> [WHAT NEEDS TO BE DONE]
Transcribe every record beneath, precisely as written.

* * *

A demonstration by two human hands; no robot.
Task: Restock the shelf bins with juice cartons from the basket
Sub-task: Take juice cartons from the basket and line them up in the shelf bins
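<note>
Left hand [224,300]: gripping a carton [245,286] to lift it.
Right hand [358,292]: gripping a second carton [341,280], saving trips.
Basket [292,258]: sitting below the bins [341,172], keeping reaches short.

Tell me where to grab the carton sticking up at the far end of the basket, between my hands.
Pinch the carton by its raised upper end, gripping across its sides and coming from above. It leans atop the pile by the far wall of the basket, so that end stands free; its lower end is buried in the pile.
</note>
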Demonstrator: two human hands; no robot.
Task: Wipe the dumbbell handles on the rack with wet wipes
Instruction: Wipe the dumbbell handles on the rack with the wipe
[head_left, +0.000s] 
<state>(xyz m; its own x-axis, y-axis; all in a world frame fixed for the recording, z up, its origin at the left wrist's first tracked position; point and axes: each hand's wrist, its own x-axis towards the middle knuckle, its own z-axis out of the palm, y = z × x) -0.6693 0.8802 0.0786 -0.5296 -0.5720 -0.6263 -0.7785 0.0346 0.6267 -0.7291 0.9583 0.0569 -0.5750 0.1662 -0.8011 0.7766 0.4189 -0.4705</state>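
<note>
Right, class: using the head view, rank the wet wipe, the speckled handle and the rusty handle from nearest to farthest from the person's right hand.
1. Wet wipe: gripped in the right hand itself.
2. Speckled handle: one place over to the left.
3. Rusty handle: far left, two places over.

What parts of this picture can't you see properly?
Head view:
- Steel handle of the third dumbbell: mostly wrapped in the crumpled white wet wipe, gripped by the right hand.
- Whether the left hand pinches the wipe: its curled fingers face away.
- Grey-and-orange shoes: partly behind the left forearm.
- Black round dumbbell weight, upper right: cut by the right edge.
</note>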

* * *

> [TASK SOLUTION]
A demonstration by two human hands; no robot.
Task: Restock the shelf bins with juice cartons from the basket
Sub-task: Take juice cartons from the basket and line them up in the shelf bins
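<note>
Left hand [224,300]: gripping a carton [245,286] to lift it.
Right hand [358,292]: gripping a second carton [341,280], saving trips.
Basket [292,258]: sitting below the bins [341,172], keeping reaches short.

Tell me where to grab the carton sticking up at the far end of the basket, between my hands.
Pinch the carton by its raised upper end, gripping across its sides and coming from above. It leans atop the pile by the far wall of the basket, so that end stands free; its lower end is buried in the pile.
</note>
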Demonstrator: two human hands; no robot.
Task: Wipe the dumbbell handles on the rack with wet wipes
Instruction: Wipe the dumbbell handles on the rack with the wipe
[head_left, +0.000s] 
<state>(xyz m; its own x-axis, y-axis; all in a world frame fixed for the recording, z up, its origin at the left wrist's first tracked position; point and axes: each hand's wrist, its own x-axis towards the middle knuckle, its own z-axis out of the palm, y = z × x) -0.6693 0.8802 0.0786 -0.5296 -0.5720 -0.6263 -0.7785 0.0346 0.6267 -0.7291 0.9583 0.0569 -0.5750 0.1662 -0.8011 0.7766 0.4189 -0.4705</state>
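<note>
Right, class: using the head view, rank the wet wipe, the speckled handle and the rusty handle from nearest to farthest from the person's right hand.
1. Wet wipe: gripped in the right hand itself.
2. Speckled handle: one place over to the left.
3. Rusty handle: far left, two places over.

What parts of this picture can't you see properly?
Head view:
- Steel handle of the third dumbbell: mostly wrapped in the crumpled white wet wipe, gripped by the right hand.
- Whether the left hand pinches the wipe: its curled fingers face away.
- Grey-and-orange shoes: partly behind the left forearm.
- Black round dumbbell weight, upper right: cut by the right edge.
</note>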

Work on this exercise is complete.